Posted by: Daniel | Mar 17, 2017 10:36:12 PM
Ford was found to be sane a few years later but died in prison in 1991.
Posted by: Joe | Mar 18, 2017 5:25:05 PM
Peter. If anyone quotes a Supreme Court decision, argument is over. The Supreme Court is wrong 100% of the time. It is an anti-victim, pro-lawyer employment set of mentally crippled lawyer rent seekers. Among the stupidest group of specialists, lawyers, they are the stupidest of all of them.
They should all be impeached, and replaced by members of the jury pool of surrounding Virginia counties.
Posted by: David Behar | Mar 18, 2017 8:54:54 PM
Committing a crime in an alcoholic memory blackout, is not considered an excuse to a crime.
Andrea Yates was taken off her meds by a psychiatrist afraid of being sued for a long term side effect.

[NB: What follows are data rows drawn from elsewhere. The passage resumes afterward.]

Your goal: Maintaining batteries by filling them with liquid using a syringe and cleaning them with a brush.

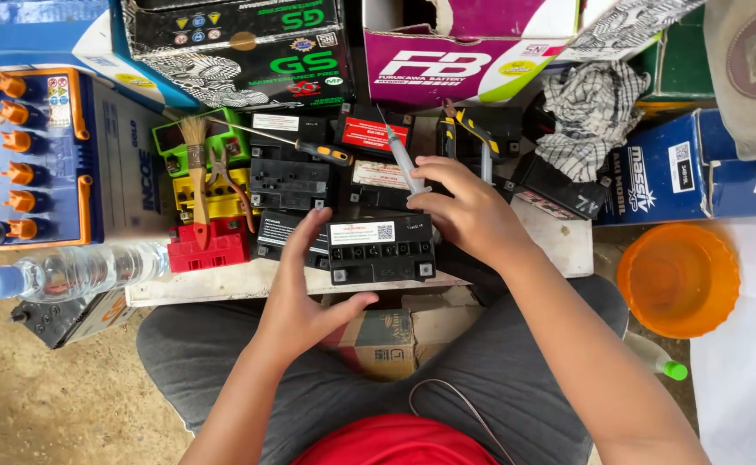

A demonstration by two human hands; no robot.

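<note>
A small black battery (381, 250) sits at the near edge of a white board serving as the table (223, 282), right in front of the seated person. It is a squat rectangular block with a row of small square cell ports along its top and a white label with a red stripe on its upper face (the print is too small to matter). The left hand (299, 297) cups the battery's left side, its grip spread open, fingers resting along the case and the thumb stretched out under the front edge. The right hand (473, 211) sits at the battery's far right corner, its grip closed on a clear plastic syringe (401, 159) that slants up and away from the fingers. More black batteries (289, 183) crowd the table just behind. To the left lie a wooden-handled paintbrush (196, 172) over red and yellow battery tops, a screwdriver (309, 148), and a water bottle (68, 271) on its side. An orange bowl (678, 277) stands well to the right.
</note>
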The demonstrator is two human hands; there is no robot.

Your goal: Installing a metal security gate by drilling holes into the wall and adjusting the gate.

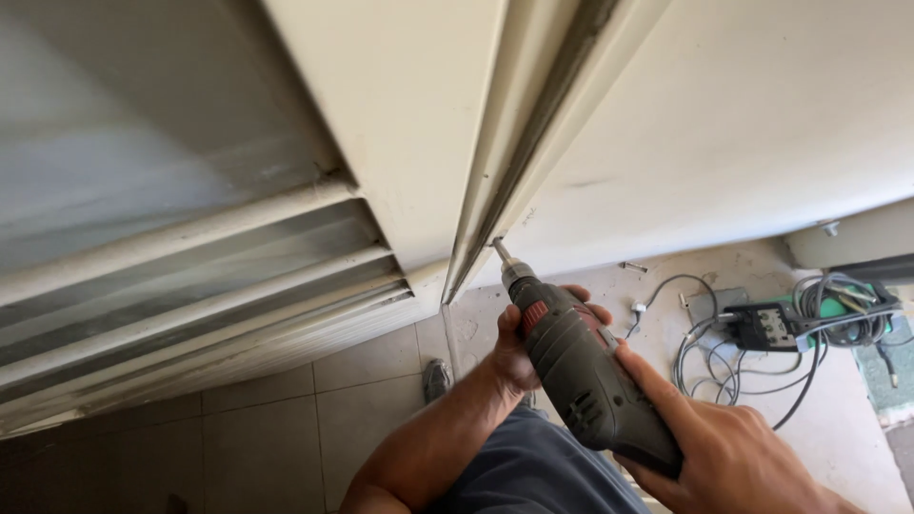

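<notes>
1. The right hand (733,457) grips the rear handle of the power drill (581,366), forefinger laid along its body.
2. The left hand (519,347) wraps around the drill's front barrel.
3. The drill's long axis runs up and left from both hands; its bit (500,249) touches the cream door frame (519,162).
4. Coiled cables (762,343) lie on the floor (267,428), well apart.

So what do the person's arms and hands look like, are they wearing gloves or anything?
No gloves. The left hand and right hand are both bare, with no rings that show. The left forearm is bare too, with no sleeve, watch or band on it. The right arm is mostly out of the picture, so its sleeve cannot be told.
</notes>
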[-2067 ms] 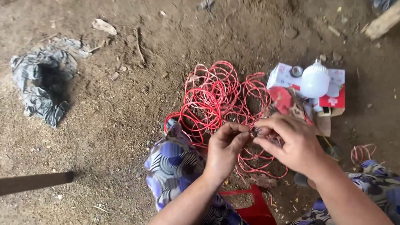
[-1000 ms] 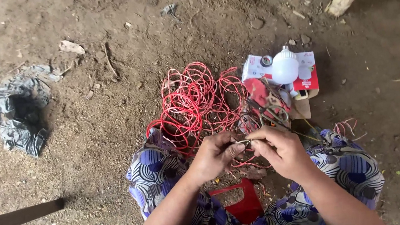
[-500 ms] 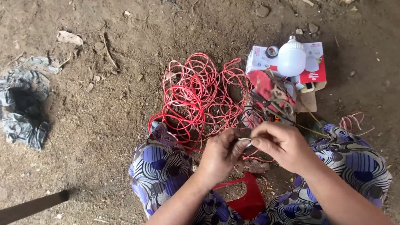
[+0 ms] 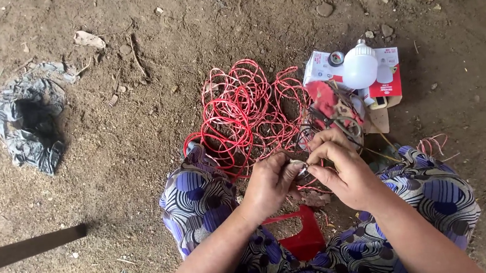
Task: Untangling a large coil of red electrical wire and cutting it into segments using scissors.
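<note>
A crumpled grey plastic bag [image 4: 27,124] is seen on the dirt floor [image 4: 139,164] at the left of the frame. At lower centre, a small piece at the end of the tangled red wire [image 4: 247,115] is pinched between the left hand [image 4: 268,184] and right hand [image 4: 344,168], both closed on it. A white bulb [image 4: 360,67] is laid on its box [image 4: 388,75] at upper right.

Blocked just ahead of both hands by the red wire tangle [image 4: 247,115] — to the right, by the bulb [image 4: 360,67] on its box [image 4: 390,75]. Open dirt ground [image 4: 139,164] leftward, up to the crumpled grey bag [image 4: 27,124].
</note>
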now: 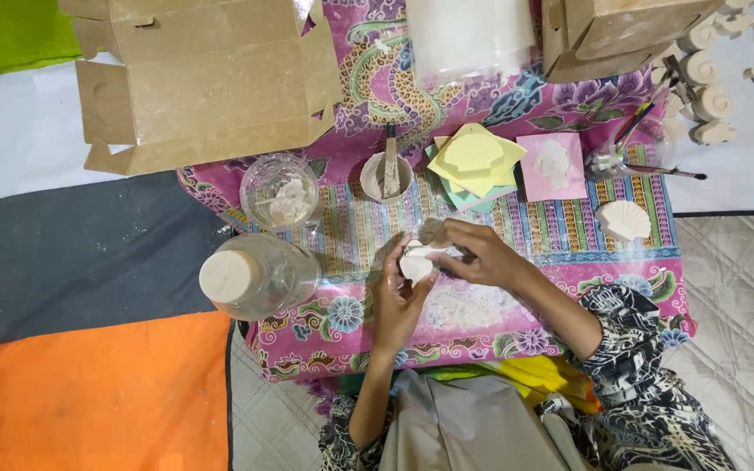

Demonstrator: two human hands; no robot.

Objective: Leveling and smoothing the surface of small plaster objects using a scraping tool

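Far left, a flattened brown cardboard box [202,83] lies open on the floor covering, its flaps spread. Below it a clear plastic jar [259,275] with a pale round lid lies on its side at the edge of a pink floral cloth [560,253]. Just above stands a clear cup [281,190] holding white lumps, and beside that a small bowl [387,177] of grey paste with a stick in it. At centre, the left hand [399,301] cups a small white plaster piece [416,262], fingers curled around its underside, while the right hand [482,255] pinches its top edge. Farther right sit a pale yellow shell mould [473,155], a pink square mould [553,164], and a ridged white plaster shell [623,221].
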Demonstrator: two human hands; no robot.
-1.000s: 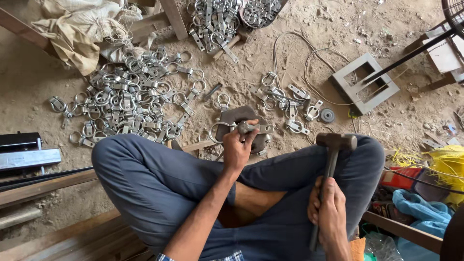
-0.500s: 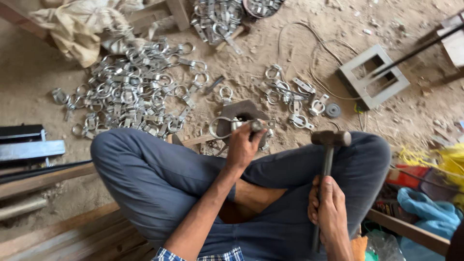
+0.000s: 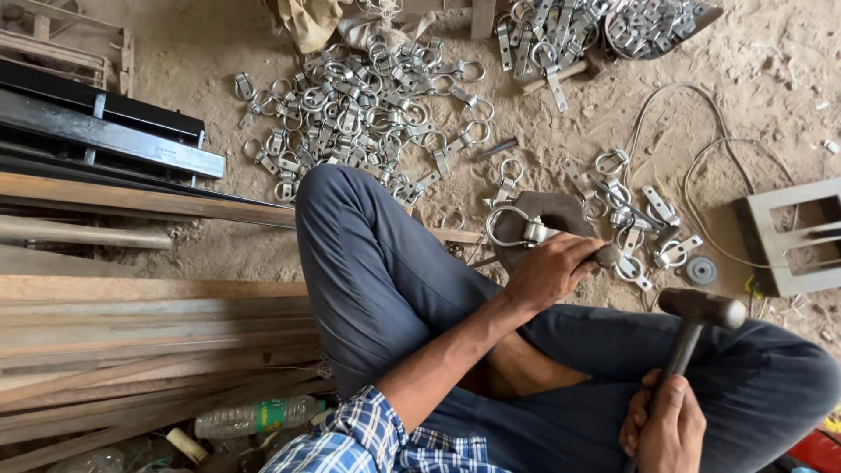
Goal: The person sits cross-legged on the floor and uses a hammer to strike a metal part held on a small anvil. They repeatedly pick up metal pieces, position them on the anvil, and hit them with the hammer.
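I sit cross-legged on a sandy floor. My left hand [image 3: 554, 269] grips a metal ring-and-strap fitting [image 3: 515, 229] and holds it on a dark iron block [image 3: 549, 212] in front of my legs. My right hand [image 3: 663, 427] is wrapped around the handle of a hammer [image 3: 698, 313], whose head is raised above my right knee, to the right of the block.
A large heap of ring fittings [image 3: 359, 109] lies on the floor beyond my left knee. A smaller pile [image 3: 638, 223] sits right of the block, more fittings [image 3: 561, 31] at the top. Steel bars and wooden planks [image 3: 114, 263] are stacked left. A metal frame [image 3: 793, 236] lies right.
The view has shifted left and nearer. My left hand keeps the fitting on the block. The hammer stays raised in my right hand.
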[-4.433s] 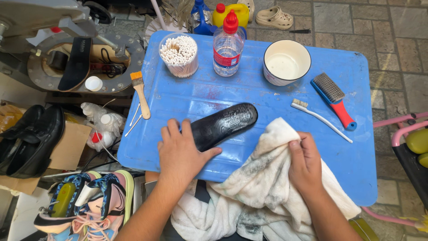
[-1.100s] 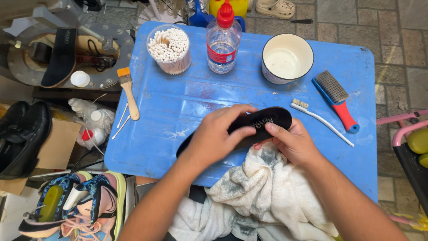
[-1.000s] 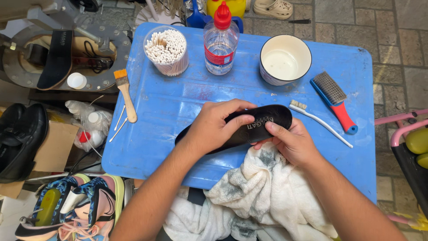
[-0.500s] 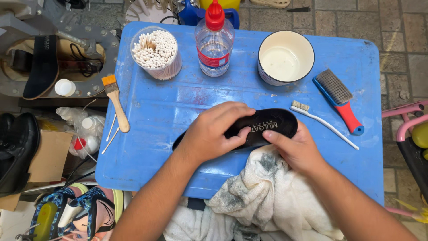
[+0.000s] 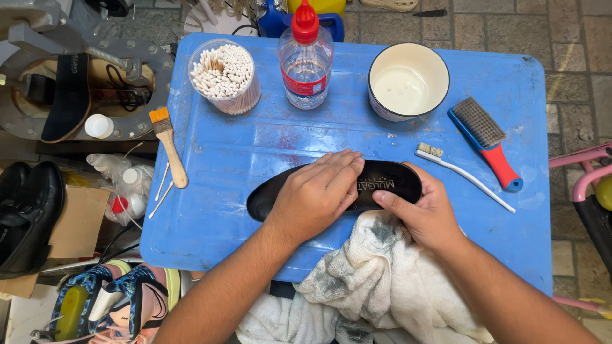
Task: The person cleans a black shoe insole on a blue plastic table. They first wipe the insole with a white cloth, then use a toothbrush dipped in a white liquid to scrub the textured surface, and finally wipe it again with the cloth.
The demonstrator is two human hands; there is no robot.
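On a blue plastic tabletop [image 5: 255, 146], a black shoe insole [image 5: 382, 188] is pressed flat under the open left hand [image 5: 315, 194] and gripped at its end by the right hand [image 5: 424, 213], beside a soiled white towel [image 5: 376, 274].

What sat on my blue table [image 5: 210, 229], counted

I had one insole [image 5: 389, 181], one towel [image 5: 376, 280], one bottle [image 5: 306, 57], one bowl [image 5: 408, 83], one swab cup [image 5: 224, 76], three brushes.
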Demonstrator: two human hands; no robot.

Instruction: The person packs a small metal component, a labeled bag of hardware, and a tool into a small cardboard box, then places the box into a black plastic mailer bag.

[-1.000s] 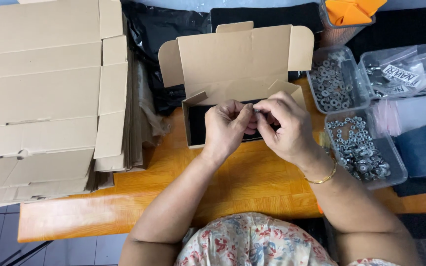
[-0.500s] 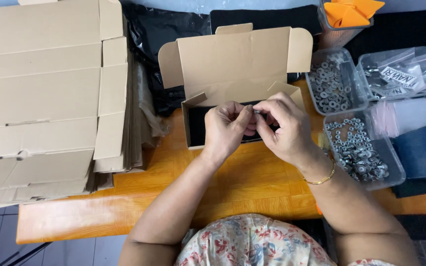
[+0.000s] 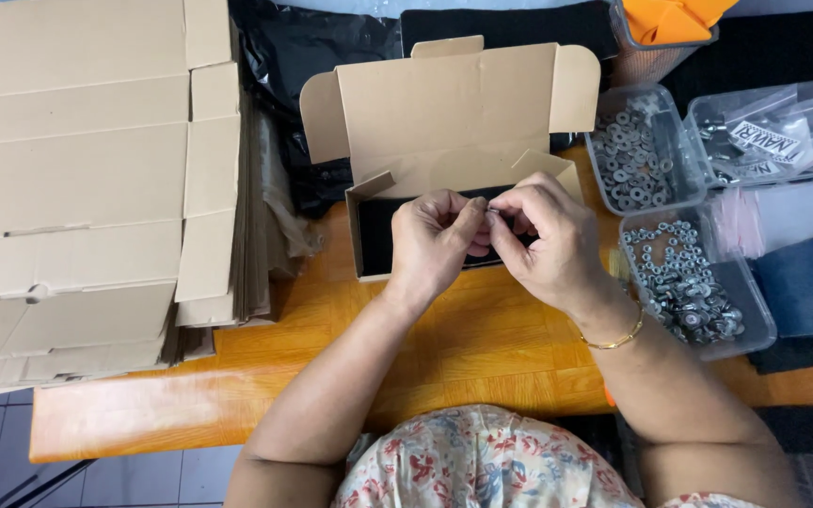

The tort bar was 100% responsible for her killing her 5 children in a tub, begging for their lives, to save their souls from the Devil.
She should have been summarily executed, despite being a normal and productive nurse on her medications. This execution would have been her beneficial to her. She was restored to sanity by her prison psychiatrist. She is now a normal mother who has to stare at the pictures of her 5 children and remember what she did.
As an aside, I was sued for the same side effect. I attacked the other side, and destroyed their lives, the plaintiff, the plaintiff lawyer, the plaintiff experts. No such lawsuit has ever been filed since that time. The lawyer moved to another subject. The plaintiff experts never testified again. Had I known more about the law, I could have orchestrated their arrests and imprisonment. I later met a patient who had suffered that side effect to a pitiable, horrifying extent. She told me, she could not find a lawyer to take her case within 200 miles of Philadelphia. It gave me pause.